How do you evaluate the limit of the expression without using L'Hospital's rule.

Thanks.

4. $\displaystyle \lim_{h\to 0} \frac{(x+h)^2 \ln (x+h) - x^2 \ln x}{h} =$$\displaystyle \lim_{h\to 0}\frac{(x+h)^2 \ln (x+h) - (x+h)^2 \ln x + (x+h)^2 \ln x - x^2\ln x}{h}$

$\displaystyle \lim_{h\to 0} ~ (x+h)^2 \cdot \frac{\ln (x+h) - \ln x}{h} + \ln x \cdot \lim_{h\to 0}\frac{(x+h)^2 - x^2}{h}$.

Thus, we get,
$\displaystyle x^2 \lim_{h\to 0}\frac{ \ln (x+h) - \ln x}{h} + 2x\ln x$.

We claim that,
$\displaystyle \lim_{h\to 0}\frac{\ln (x+h) - \ln x}{h} = \frac{1}{x}$.

Note that,
$\displaystyle \ln (x+h) = \int_1^{x+h} \frac{dt}{t} \mbox{ and }\ln x = \int_1^x \frac{dt}{t}$.

Now,
[tex]\frac{1}{x} = \int_x^{x+h} \frac

Thus, $\displaystyle \ln (x+h) - \ln x = \int_x^{x+h} \frac{dt}{t}$.
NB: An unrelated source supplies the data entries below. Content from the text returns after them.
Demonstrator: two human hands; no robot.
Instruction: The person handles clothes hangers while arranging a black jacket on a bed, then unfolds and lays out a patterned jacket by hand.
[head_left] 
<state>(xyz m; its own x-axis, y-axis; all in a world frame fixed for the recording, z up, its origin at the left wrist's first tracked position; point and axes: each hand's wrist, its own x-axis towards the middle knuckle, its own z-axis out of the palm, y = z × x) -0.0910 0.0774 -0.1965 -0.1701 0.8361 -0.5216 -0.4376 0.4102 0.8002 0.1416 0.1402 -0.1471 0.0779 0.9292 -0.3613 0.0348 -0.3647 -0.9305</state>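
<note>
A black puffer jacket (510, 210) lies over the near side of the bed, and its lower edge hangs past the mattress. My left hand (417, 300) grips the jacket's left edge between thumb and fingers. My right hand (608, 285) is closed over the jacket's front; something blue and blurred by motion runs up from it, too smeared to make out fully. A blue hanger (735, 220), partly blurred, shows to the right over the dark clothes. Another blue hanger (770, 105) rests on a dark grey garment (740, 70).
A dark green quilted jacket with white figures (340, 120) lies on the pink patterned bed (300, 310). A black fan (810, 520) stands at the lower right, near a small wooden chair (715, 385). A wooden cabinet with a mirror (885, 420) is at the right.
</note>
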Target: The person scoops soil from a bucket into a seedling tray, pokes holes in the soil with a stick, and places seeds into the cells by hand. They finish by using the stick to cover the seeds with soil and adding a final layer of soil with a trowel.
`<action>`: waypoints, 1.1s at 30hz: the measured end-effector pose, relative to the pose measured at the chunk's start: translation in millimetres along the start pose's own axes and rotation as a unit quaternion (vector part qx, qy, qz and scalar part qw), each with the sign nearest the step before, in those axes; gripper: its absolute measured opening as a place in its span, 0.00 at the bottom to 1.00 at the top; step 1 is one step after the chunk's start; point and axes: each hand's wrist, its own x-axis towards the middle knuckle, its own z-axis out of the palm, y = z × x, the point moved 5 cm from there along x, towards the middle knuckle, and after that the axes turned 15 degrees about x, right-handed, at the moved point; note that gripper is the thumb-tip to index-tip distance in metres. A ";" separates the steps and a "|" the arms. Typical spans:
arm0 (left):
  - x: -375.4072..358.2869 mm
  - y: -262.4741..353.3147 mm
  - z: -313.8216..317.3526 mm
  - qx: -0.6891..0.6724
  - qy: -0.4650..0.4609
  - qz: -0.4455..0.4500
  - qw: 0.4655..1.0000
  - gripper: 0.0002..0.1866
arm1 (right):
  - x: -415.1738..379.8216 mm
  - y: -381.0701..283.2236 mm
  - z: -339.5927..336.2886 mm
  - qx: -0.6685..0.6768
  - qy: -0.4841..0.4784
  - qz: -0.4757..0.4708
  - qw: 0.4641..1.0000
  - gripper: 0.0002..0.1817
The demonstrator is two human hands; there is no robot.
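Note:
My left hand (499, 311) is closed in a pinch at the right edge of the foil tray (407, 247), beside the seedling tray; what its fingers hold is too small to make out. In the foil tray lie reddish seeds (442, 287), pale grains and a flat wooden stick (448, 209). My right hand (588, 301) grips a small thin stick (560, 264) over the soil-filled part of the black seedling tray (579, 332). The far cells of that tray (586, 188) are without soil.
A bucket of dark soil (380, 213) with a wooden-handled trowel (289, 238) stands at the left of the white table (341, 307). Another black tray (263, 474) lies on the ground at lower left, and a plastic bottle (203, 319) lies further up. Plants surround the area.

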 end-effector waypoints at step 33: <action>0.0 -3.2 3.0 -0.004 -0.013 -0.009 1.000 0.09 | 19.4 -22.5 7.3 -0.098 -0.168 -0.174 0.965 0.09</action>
I do not have time to finish this.

5. Hello, spammanon!

An interesting challenge . . .

Given: .$\displaystyle f(x) \:=\:x^2\ln x$, find $\displaystyle f'(x)$
. . using the defintion of the derivative: .$\displaystyle f'(x) \;=\;\lim_{h\to0}\frac{f(x+h)-f(x)}{h}$

The numerator is: .$\displaystyle f(x+h) - f(x)$

. . . $\displaystyle =\;(x+h)^2\ln(x+h) - x^2\ln(x)$

. . . $\displaystyle = \;(x^2+2xh + h^2)\ln(x+h) - x^2\ln(x)$

. . . $\displaystyle =\;x^2\ln(x+h) + (2xh + h^2)\ln(x+h) - x^2\ln(x)$

. . . $\displaystyle = \;x^2\ln(x+h) - x^2\ln(x) + (2hx+h^2)\ln(x+h)$

. . . $\displaystyle = \;x^2\left[\ln(x+h) - \ln(x)\right] + h(2x+h)\ln(x+h)$

. . . $\displaystyle = \;x^2\ln\left(\frac{x+h}{x}\right) + h(2x+h)\ln(x+h)$

. . . $\displaystyle = \;x^2\ln\left(1 + \frac{h}{x}\right) + h(2x+h)\ln(x+h)$

Divide by $\displaystyle h\!:\;\;\frac{f(x+h)-f(x)}{h}$

. . . $\displaystyle =\;\frac{1}{h}\cdot x^2\ln\left(1 + \frac{h}{x}\right) + (2x+h)\ln(x+h)$

. . . $\displaystyle =\;x \cdot \frac{x}{h}\!\cdot\!\ln\left(1 + \frac{h}{x}\right) + (2x+h)\ln(x+h)]$

. . . $\displaystyle =\;x \cdot\ln\left(1 + \frac{h}{x}\right)^{\frac{x}{h}} + (2x+h)\ln(x+h)$

Take the limit: .$\displaystyle f'(x) \:=\:\lim_{h\to0}\frac{f(x+h)-f(x)}{h}$

. . . $\displaystyle =\;\lim_{h\to0} \left[x\!\cdot\!\ln\left(1 + \frac{h}{x}\right)^{\frac{x}{h}} + (2x+h)\ln(x+h)\right]$

. . . $\displaystyle =\;x\cdot\ln\underbrace{\left[\lim_{h\to0}\left(1 + \frac{h}{x}\right)^{\frac{x}{h}}\right]}_{\text{This is }e} \:+ \:\lim_{h\to0}\left[ (2x+h)\ln(x+h)\right]$

. . . $\displaystyle = \;x\ln(e) + 2x\ln(x)$

Therefore: .$\displaystyle f'(x) \;=\;x + 2x\ln(x)$ . . . ta-DAA!

6. ## Thanks to you both

Well done. I had duplicated your work precisely, but the insight about (or recognition of) e was the missing link. Thanks, and I hope you enjoyed it!

7. Originally Posted by spammanon
Well done.
A "Thank You" would be more appropriate

8. He actually said so above with a "Thanks to you both".